While social networks and self-service web sites already give customers new ways to talk to vendors and solve customer service issues, they often leave customers frustrated, isolated, and underwhelmed. IVAs, on the other hand, offer a highly responsive human-like interaction (see an AT&T IVA in action pictured below). They can handle easy-to-moderately complex inquiries, and –when trained appropriately — can handle highly technical questions in specialized areas, such as ecommerce, technical support and billing.
You can deploy IVAs on a web site or on a mobile app, and you can embed them into social media to hold conversations with customers, respond quickly and accurately to requests, guide customers to information or perform other tasks.

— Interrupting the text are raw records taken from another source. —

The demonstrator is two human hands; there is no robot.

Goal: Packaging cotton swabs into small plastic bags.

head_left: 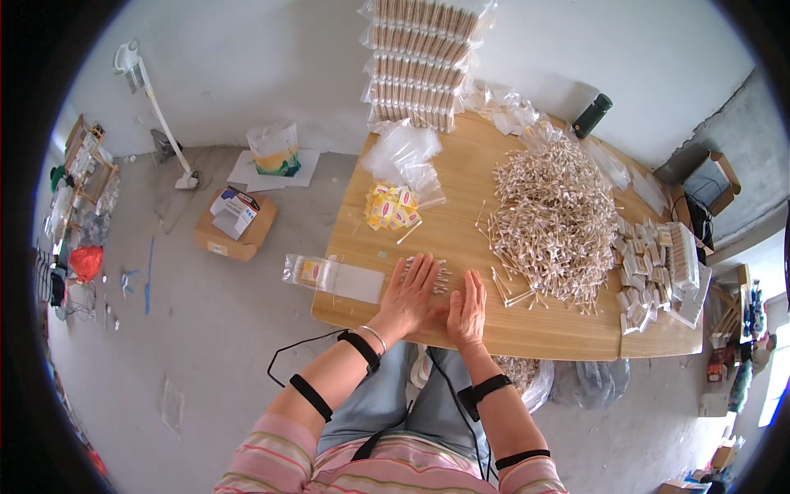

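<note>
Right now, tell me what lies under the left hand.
Under the left hand are cotton swabs on the wooden table; some ends show beside it. The rest is covered, so their number cannot be told.

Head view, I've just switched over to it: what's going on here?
A person's left hand lies flat over a small bunch of cotton swabs on the wooden table, while the right hand is held beside it, fingers extended. A big heap of loose swabs sits to the right. Small yellow cards lie beyond the left hand, and a clear packet lies to its left.
</note>
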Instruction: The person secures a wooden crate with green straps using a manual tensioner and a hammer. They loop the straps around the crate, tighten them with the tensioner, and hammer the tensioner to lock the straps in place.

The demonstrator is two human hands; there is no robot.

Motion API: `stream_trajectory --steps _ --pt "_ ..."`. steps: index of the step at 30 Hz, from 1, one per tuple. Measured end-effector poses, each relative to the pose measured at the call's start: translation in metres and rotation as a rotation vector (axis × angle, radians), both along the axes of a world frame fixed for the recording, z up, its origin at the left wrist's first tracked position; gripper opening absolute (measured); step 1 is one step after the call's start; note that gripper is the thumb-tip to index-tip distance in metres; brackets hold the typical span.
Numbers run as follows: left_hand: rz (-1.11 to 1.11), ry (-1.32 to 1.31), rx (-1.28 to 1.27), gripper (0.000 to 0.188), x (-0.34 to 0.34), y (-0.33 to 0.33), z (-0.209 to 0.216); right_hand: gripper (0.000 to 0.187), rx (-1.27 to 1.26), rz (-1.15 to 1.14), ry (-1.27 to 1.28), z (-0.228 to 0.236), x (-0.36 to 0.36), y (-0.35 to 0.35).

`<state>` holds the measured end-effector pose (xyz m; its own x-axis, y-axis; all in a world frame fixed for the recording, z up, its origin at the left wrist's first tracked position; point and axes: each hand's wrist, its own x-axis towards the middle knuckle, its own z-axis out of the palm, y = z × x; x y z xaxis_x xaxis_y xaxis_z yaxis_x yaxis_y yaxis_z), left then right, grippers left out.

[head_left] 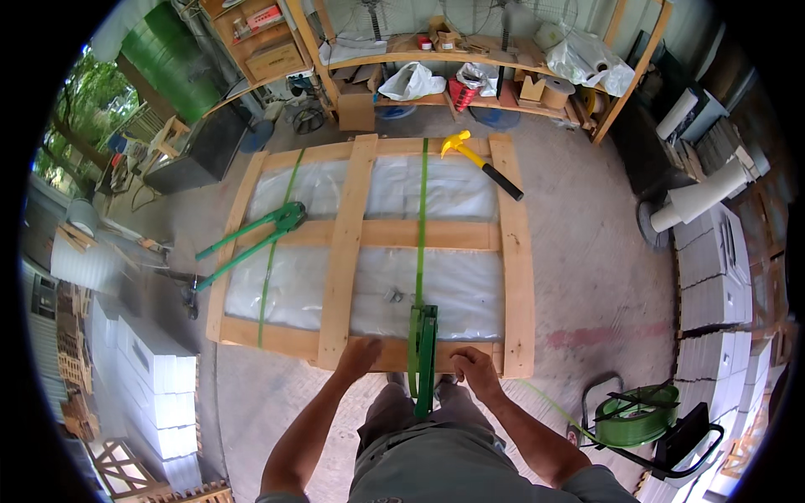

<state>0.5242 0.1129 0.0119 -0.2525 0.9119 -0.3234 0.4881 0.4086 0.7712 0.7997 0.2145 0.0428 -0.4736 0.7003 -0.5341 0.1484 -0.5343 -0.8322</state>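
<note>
A wooden crate frame [342,243] lies before me over a load wrapped in clear plastic film [444,189]. Along its right half runs a green strap [422,193], with a green strapping tensioner [428,352] standing on it at the near edge. My left hand [360,357] is closed at the near edge, left of the tensioner; its curled fingers are partly hidden. My right hand [475,369] is closed just right of the tensioner, and what it holds, if anything, is hidden. Small metal pieces [393,294] lie on the film near the strap.
A yellow claw hammer [482,164] rests on the far right of the crate. Green long-handled crimpers [267,230] lie at left, near a second green strap [280,243]. A strap reel [637,415] stands on a cart at right. White stacks [151,369] and shelving [470,59] surround the floor.
</note>
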Motion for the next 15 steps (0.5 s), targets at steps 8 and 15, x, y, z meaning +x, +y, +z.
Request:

However, IVAs are not simply pixie dust that you sprinkle on a website to produce quality customer experiences at lower costs. Like most technologies, they require thoughtful deployment with a well-defined mission, a disciplined release process, and a focus on continuous improvement. Finally, they should be designed as a channel the consumer chooses naturally, not as a channel you force customers to choose. By avoiding common pitfalls, you can both please the consumer and save valuable resources. Here are 4 key best practices you’ll definitely want to follow:
1. Shampoo, rinse, and repeat. IVAs are brilliant in their ability to quickly handle customer inquiries. To be successful, however, an agent should have a well-defined mission — a specific set of inquiries that it can respond to quickly and intelligently. Similar to customer service representatives, an IVA requires “training” and will get better with time. By limiting scope at the outset, training the agent, and learning how your customers want to engage with it, you will see great results faster. A high-performing IVA, like a high-performing employee, will take on more and more responsibility as it matures.

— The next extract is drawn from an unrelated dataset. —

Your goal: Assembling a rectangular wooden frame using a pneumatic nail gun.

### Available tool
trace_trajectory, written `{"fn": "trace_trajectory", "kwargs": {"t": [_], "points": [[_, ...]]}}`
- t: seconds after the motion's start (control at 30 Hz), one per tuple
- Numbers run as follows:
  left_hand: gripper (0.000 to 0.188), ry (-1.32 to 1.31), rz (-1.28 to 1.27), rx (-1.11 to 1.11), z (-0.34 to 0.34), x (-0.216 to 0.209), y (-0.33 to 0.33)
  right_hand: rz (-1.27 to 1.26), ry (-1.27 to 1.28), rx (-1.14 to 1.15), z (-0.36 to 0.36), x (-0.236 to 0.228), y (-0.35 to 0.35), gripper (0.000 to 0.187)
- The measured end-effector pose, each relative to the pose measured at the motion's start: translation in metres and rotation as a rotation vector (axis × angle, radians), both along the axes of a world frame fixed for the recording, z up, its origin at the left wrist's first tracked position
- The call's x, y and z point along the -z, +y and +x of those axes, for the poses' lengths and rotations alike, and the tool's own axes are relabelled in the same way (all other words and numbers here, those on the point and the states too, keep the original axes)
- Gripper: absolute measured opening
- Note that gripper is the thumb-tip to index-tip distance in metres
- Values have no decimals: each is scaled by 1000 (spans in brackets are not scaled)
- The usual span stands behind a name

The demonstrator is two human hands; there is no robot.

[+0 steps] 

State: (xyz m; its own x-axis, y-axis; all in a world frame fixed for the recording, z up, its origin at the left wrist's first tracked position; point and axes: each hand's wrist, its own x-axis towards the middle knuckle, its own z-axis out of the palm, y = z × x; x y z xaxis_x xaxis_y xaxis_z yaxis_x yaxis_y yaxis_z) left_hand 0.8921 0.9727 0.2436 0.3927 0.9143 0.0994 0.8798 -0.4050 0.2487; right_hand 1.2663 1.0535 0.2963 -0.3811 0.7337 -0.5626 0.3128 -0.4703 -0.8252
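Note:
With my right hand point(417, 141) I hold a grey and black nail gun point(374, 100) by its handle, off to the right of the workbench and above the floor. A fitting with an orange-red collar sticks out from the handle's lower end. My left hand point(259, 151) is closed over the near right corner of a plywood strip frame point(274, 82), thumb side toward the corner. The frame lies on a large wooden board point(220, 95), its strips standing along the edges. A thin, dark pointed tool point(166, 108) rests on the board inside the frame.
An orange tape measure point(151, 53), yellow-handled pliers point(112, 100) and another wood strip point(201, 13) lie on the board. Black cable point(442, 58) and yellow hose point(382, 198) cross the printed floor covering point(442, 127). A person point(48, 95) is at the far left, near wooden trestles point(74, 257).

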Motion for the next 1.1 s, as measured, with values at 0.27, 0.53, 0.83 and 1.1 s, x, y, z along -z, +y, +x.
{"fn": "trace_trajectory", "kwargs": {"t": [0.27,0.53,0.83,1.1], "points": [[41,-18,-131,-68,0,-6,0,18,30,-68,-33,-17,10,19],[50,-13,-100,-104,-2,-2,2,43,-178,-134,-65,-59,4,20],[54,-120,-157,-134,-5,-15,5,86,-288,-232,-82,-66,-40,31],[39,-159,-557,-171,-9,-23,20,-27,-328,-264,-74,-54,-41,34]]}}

2. Promises to keep. Until recently, the market had a number of lightweight agents with limited capabilities — more “eye candy” than agents with mission critical skills, so consumers may be wary. Today’s agents are far more robust, but the best way to ensure success is to set customer expectations. The agent must make sure it can communicate clearly what it can and cannot do. IVAs should also add value, not simply parrot generic information already on a Web site. IVA content must be well-written, thoughtfully developed and optimized; and personalized responses will avoid evoking the nightmare of customer service reps reading from a script.

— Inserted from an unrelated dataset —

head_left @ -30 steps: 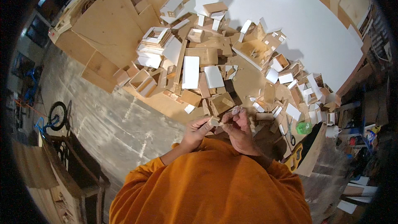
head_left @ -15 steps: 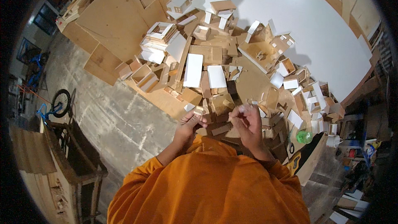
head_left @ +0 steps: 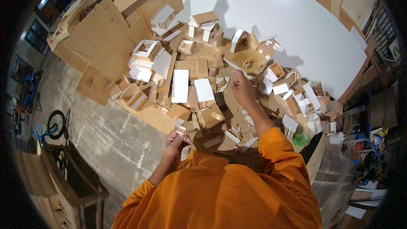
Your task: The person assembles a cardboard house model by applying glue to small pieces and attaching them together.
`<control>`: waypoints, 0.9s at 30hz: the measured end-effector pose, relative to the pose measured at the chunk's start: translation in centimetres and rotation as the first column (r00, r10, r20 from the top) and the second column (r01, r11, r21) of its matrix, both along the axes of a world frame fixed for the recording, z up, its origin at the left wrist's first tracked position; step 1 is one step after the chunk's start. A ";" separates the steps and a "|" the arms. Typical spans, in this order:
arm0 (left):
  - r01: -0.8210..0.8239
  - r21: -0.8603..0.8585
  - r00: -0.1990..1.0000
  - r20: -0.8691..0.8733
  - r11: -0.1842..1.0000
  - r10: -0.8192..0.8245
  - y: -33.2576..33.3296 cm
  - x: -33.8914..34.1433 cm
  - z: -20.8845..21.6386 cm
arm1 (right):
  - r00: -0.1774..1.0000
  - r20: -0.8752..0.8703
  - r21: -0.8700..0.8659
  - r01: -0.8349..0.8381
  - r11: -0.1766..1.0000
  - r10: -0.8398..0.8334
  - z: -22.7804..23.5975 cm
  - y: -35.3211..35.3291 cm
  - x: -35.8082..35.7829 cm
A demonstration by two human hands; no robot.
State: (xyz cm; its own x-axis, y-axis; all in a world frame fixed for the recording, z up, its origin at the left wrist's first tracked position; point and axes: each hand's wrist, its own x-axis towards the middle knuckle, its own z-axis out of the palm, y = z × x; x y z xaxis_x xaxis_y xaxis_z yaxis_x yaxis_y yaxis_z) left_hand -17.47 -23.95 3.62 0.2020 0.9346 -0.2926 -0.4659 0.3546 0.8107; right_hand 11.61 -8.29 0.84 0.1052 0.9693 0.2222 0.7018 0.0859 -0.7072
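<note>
My left hand (head_left: 171,145) is low in front of my body, closed in a pinch on a small light wooden piece (head_left: 181,130) that sticks up past the fingertips. Stretched forward over the work board, my right hand (head_left: 243,90) has its fingers bunched together; anything between them is too small to make out. Just beyond its fingertips lies an open model room (head_left: 246,61) with a tan floor and low walls. Two white rectangular panels, one upright (head_left: 180,86) and one tilted (head_left: 204,90), lie between the hands among cardboard-coloured scraps.
Small model houses (head_left: 164,19) and a stacked white-and-wood model (head_left: 146,61) stand at the far left of the pile. More little white boxes (head_left: 306,97) crowd the right, near a green bottle (head_left: 301,140). A large white tabletop (head_left: 280,12) spreads behind. A bicycle (head_left: 55,125) stands at left.
My right hand has moved forward, away from my body, to the model room. My left hand still holds the small wooden piece. The whole view has shifted, so the pile appears further left.
</note>
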 end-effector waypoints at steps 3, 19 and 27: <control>-0.009 -0.004 1.000 -0.020 1.000 0.009 -0.3 -0.2 0.0 | 0.992 -0.078 -0.020 -0.097 0.995 0.095 -2.2 3.7 -1.3; -0.114 -0.063 0.993 0.007 0.992 0.114 -2.0 -1.1 -0.7 | 0.966 0.202 -0.268 -0.105 0.958 0.162 -0.2 8.3 -3.2; -0.181 -0.116 0.983 0.022 0.977 0.185 -2.6 -1.3 -1.2 | 0.975 -0.036 -0.295 -0.219 0.930 0.218 0.6 5.4 -4.7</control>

3. Don’t throw the baby out with the bath water. Humans are still part of the equation. An IVA is best when deployed in concert with human-assisted channels. Ultimately, consumers will make requests that the IVA is not trained to answer. In such instances, an IVA can detect when a consumer has exhausted its skills and pass along a transcript of the conversation to a human who seamlessly picks up the conversation, adds value and drives the engagement to resolution.
4. When a tree falls in the forest. A common pitfall of IVA deployments is focusing on agent responses with limited-to-no focus on listening to customers. Thousands of conversations with your IVA capture the “voice of the customer” in a way that is equaled only by social media. A good IVA deployment will include analytics that allow you to hear what your customer is interested in, understand consumer behavior, and filter out noise so that you can respond to cogent issues. In fact, appropriately implemented, a virtual agent can even respond to the most meaningful exchanges in your social media.
Well-deployed virtual agents can make a real difference to your bottom line. But it’s critical to remember the end goal: You want IVAs to help you get closer to your customers, not to distance yourself from them.